North Carolina Bar Association demographics indicate that over half of its members practice in solo or small firms. 16% are solo practitioners and 38% are members of small law firms (2-10 attorneys). I’ve been there: my former law partner and I started our own two-lawyer firm in 2006 and after five successful years, went on to new adventures. My work includes advising and representing Charlotte-area small business owners saddled with personal debt from a failed or failing business venture, and appointments to serve as a receiver for troubled businesses. What can we attorneys learn from them, regarding best practices for starting a successful law firm?
Before you open your doors, know how you will support yourself. Do you have savings, or other income, to pay your personal obligations while you are generating and collecting receivables? For how long?
Consider securing a line of credit. This dovetails with the first item; you may need to borrow start-up costs and living expenses, and repay as your new venture becomes profitable.
Consult professionals. You’re receiving this newsletter, so you already have great professional liability coverage. Consider consulting a commercial insurance agent in order to determine other coverage needed to protect you and your business assets. Also, a good CPA or tax advisor and preparer is a must.
Seek advice. Pick a few attorneys whose solo practices or small firms you would like to emulate, treat them to breakfast or lunch, and ask them to share their experience and advice. Add a mix of non-attorney small business owners for a broader perspective.

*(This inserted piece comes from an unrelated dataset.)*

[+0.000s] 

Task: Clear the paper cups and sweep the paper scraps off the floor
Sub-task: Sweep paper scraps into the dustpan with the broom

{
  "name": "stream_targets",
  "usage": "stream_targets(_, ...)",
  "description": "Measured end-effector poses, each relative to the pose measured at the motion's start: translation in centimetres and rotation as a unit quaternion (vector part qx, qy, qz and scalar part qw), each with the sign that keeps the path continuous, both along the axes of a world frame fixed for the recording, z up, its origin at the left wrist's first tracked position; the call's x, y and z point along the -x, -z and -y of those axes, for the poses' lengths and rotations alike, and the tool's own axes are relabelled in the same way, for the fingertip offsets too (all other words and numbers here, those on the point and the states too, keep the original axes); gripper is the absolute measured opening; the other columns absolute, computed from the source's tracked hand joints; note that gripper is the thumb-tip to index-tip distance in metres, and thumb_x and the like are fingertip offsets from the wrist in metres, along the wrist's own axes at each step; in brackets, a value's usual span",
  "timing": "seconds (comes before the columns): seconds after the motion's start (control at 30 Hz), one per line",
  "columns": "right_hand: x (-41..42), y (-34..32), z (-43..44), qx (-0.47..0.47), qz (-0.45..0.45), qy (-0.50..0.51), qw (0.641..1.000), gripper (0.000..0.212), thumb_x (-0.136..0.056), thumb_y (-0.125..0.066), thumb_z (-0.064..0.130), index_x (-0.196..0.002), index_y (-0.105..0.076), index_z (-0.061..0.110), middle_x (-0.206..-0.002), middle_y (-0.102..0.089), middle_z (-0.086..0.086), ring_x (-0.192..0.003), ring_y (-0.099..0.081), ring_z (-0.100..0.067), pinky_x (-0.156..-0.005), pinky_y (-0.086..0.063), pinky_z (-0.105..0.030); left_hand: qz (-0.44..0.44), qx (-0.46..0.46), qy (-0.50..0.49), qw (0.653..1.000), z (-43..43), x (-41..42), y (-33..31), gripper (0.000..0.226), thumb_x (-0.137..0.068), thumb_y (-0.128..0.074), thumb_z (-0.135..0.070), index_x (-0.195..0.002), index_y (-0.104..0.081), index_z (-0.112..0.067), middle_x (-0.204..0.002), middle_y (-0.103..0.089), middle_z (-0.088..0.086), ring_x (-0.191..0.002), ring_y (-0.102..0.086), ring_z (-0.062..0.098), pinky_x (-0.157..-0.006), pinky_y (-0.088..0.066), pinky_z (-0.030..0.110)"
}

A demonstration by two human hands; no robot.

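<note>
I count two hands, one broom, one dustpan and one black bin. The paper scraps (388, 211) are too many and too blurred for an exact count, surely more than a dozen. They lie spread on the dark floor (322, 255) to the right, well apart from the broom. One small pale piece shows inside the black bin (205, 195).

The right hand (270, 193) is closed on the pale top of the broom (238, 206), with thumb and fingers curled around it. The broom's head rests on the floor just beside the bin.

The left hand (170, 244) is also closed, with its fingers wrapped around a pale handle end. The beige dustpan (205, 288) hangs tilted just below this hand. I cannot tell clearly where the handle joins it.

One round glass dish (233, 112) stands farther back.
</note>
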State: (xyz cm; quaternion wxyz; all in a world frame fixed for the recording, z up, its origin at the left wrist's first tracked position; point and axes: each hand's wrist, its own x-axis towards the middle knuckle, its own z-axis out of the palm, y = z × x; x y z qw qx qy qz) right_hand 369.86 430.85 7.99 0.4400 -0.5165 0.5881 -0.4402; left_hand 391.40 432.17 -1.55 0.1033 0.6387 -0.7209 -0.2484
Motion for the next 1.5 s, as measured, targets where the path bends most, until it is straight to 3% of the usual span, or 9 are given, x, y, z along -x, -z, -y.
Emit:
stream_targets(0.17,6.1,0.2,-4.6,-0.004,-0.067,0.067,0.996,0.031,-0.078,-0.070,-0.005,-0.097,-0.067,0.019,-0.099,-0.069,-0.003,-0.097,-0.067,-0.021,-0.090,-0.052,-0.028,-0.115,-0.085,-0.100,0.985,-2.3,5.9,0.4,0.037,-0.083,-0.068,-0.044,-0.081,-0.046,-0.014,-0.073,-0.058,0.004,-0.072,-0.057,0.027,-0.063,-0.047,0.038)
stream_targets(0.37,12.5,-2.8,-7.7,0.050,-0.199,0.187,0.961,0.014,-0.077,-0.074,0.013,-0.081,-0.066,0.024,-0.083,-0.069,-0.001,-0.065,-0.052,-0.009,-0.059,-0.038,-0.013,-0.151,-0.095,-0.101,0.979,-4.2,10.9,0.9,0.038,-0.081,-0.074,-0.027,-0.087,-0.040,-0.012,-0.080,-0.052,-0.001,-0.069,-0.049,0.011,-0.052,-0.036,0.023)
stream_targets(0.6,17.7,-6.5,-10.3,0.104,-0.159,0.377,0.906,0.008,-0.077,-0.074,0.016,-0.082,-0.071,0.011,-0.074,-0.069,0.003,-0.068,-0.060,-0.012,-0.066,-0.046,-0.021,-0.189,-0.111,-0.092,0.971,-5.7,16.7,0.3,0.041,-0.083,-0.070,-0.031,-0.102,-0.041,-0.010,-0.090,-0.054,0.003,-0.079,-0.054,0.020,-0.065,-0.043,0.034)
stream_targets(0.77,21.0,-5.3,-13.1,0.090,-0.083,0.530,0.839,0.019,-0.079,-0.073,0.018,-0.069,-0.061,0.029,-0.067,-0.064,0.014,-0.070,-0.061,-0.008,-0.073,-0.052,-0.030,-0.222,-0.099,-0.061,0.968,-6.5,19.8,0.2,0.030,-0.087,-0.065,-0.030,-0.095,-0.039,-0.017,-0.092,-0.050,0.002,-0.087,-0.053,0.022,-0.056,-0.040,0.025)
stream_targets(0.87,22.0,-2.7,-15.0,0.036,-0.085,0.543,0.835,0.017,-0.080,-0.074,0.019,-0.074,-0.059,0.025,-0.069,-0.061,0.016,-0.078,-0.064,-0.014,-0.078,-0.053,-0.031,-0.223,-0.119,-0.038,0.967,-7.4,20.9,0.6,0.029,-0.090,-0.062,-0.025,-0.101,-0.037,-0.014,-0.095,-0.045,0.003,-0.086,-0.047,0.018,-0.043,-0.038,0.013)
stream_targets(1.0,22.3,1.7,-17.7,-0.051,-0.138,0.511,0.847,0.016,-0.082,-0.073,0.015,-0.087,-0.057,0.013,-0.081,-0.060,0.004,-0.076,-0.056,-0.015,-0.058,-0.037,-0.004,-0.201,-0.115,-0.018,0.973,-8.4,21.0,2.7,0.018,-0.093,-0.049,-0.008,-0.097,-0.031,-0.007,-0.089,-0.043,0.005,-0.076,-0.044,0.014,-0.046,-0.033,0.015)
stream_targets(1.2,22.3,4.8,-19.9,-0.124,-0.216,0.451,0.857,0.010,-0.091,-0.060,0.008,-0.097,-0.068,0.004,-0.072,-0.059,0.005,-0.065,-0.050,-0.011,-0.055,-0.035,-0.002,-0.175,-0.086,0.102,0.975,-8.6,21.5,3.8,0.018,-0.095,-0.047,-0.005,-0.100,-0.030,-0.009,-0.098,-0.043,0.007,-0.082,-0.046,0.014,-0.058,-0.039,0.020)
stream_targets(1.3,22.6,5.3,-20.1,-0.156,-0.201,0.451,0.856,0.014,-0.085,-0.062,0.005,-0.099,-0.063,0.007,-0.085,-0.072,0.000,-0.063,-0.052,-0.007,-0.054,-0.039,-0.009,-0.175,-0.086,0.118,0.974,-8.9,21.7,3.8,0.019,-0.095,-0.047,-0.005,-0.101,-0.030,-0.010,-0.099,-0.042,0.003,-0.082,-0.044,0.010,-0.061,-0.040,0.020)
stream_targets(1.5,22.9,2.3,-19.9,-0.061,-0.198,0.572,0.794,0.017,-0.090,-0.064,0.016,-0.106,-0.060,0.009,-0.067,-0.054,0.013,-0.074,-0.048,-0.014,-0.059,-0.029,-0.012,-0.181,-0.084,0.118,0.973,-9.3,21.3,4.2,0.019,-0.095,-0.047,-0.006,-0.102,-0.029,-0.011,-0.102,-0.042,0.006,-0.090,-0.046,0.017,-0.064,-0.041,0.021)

Pay taxes and file tax returns. It is a big mistake to fail to pay payroll or withholding taxes on time, and to fail to timely file the quarterly reports for these taxes. The tax authority can hold the owner and manager personally responsible for the tax debt. A payroll service can be a huge help. Further, the transition from employee to business owner often means moving away from withholdings and to payment of quarterly estimated installment payments. It takes knowledge and discipline to set aside these funds and pay them.
Keep your personal and business finances separate. Commingling can lead to tax problems and makes it hard to track cash flow. Further, never use your trust account for personal or non-client deposits or withdrawals.
When relying on employees and independent contractors, trust but verify. Professionals, in particular, are prone to turning all bookkeeping and accounting over to one person, with little to no oversight or basic fraud controls, only to find fairly late in the game that there has been significant business loss due to embezzlement, theft, or simple incompetence.
Try to carve out time to reconnect and recharge. A new practice is your baby, and it can suck you dry if you let it.
The dreaded M-word. Marketing means more than just starting a website and printing business cards. Come up with different and creative ways to share the good news about your new venture with friends, family, former colleagues, potential referral sources, current and former clients, and fellow members of the bar, and follow through.
If it doesn’t work out, that’s okay and you will survive. You may do everything right but face hard times. Some lawyers don’t have the skills, the work, or the desire to row their own boats, which is required in any solo or small firm. Know that you can change only what is in front of you, and that there can always be a next chapter in your career.